GitHub provides built-in support for Dependabot security updates. Prerequisites to have a repository scanned are detailed here. The Chef Automate repository satisfies the prerequisites and has Dependabot updates enabled; configuration settings are available here, though only admins have access to that link. You can also view past alerts on the dashboard as well as current and past PRs automatically generated by Dependabot.

Periodically you will see pull requests automatically generated by Dependabot--these need to be reviewed and merged like any other PR, on a timely basis.

Semgrep

Semgrep (short for Semantic Grep) is a static code analyzer for both security issues as well as best practice issues. This is integrated into the Chef Automate workflows and runs: (a) a differential scan for every PR when opened (a task in the verify_private pipeline) (b) a differential scan for every PR when merged (same task) (c) a full code base scan every day (a task in the nightly pipeline)
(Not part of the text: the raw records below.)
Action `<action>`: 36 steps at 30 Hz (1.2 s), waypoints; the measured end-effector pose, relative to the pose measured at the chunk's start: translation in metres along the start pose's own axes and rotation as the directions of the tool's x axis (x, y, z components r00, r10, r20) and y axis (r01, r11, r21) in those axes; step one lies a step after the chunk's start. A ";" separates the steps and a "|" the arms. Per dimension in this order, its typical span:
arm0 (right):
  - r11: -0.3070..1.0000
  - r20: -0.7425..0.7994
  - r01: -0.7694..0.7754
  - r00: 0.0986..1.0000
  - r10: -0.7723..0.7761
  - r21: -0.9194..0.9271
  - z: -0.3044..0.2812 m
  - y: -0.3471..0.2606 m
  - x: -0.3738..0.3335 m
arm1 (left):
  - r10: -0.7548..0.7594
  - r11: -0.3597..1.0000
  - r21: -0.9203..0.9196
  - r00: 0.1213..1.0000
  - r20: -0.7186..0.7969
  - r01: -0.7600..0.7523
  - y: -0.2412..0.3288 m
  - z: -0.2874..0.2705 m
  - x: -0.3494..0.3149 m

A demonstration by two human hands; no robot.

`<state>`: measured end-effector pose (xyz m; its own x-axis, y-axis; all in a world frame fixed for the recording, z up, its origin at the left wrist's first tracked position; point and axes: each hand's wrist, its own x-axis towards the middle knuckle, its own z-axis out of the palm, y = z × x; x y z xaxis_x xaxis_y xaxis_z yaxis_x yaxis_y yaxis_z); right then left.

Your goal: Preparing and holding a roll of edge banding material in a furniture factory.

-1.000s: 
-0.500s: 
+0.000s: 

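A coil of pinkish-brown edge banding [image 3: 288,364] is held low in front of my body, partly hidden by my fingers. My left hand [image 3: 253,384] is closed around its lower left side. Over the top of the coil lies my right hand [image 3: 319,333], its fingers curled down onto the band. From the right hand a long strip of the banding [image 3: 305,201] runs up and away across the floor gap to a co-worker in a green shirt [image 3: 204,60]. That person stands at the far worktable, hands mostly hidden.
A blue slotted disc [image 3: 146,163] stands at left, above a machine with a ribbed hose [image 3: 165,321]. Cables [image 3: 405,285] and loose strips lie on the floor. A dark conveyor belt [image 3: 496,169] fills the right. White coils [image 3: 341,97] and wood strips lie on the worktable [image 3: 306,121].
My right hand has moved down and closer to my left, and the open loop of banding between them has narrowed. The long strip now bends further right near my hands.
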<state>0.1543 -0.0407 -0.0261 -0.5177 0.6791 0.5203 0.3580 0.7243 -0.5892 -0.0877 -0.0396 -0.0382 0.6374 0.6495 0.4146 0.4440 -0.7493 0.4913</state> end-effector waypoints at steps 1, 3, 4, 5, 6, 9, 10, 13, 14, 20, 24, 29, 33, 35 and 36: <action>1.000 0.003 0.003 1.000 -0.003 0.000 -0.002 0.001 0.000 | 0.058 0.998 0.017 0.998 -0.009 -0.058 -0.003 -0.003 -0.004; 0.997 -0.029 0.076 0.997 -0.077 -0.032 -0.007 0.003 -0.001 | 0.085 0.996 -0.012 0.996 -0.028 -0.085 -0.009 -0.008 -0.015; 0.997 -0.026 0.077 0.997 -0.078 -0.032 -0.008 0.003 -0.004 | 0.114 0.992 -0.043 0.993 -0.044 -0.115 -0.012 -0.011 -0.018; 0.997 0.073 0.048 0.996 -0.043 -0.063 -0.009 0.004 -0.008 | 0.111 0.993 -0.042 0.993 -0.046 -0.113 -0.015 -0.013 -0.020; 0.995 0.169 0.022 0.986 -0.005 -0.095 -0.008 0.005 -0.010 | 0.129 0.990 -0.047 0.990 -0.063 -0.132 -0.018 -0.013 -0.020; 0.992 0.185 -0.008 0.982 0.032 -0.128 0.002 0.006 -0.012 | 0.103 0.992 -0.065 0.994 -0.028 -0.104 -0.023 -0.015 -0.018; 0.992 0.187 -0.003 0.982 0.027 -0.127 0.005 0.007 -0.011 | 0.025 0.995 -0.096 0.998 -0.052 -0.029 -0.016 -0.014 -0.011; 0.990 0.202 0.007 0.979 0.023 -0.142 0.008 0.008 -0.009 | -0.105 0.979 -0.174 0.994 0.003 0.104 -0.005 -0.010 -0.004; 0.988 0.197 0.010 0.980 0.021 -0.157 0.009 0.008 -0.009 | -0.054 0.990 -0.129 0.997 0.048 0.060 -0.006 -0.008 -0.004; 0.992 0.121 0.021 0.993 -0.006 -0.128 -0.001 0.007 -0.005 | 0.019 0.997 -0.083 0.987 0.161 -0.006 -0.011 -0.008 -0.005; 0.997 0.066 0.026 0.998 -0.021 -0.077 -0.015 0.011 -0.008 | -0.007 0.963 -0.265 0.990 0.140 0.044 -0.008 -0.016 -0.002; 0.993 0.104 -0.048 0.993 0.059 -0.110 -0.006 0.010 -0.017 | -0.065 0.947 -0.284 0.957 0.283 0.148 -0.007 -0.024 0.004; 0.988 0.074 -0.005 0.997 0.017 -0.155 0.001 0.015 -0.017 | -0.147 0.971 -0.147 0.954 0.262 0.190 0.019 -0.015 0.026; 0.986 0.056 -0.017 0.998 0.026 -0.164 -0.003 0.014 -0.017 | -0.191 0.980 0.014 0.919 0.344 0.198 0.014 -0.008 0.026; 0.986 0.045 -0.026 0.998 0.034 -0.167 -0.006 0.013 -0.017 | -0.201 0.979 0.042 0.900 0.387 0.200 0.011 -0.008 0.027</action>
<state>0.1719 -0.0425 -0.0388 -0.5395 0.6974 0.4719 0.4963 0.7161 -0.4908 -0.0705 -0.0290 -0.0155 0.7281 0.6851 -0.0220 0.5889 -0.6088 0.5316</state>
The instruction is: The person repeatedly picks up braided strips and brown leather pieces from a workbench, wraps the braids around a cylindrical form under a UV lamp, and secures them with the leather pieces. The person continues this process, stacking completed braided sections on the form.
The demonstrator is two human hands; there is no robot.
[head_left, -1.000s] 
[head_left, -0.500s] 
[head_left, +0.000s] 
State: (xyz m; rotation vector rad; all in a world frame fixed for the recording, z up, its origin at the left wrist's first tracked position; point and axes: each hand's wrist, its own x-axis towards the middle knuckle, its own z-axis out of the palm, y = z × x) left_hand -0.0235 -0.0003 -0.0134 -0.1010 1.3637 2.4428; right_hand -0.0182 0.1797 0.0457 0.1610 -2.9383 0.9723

Semgrep findings are detailed in the output log of those Buildkite tasks every time it runs. Most significantly, any new findings generate slack notifications in the #a2-notify channel, so the channel should be monitored closely for any such reports. Semgrep also provides a dashboard where you can see not only all current issues on master, but trends and past history on all branches. Note that, at the time of writing there are about 21 open findings; issues that need to be resolved. But it would be counter-productive to generate slack notifications for each of those every day--no one would pay any attention. That is why notifications occur only for new findings.

Semgrep is available (through several make file entries) to be run locally as well, either on the whole code base or on individual components within the code base. More details on this will be documented in the near future.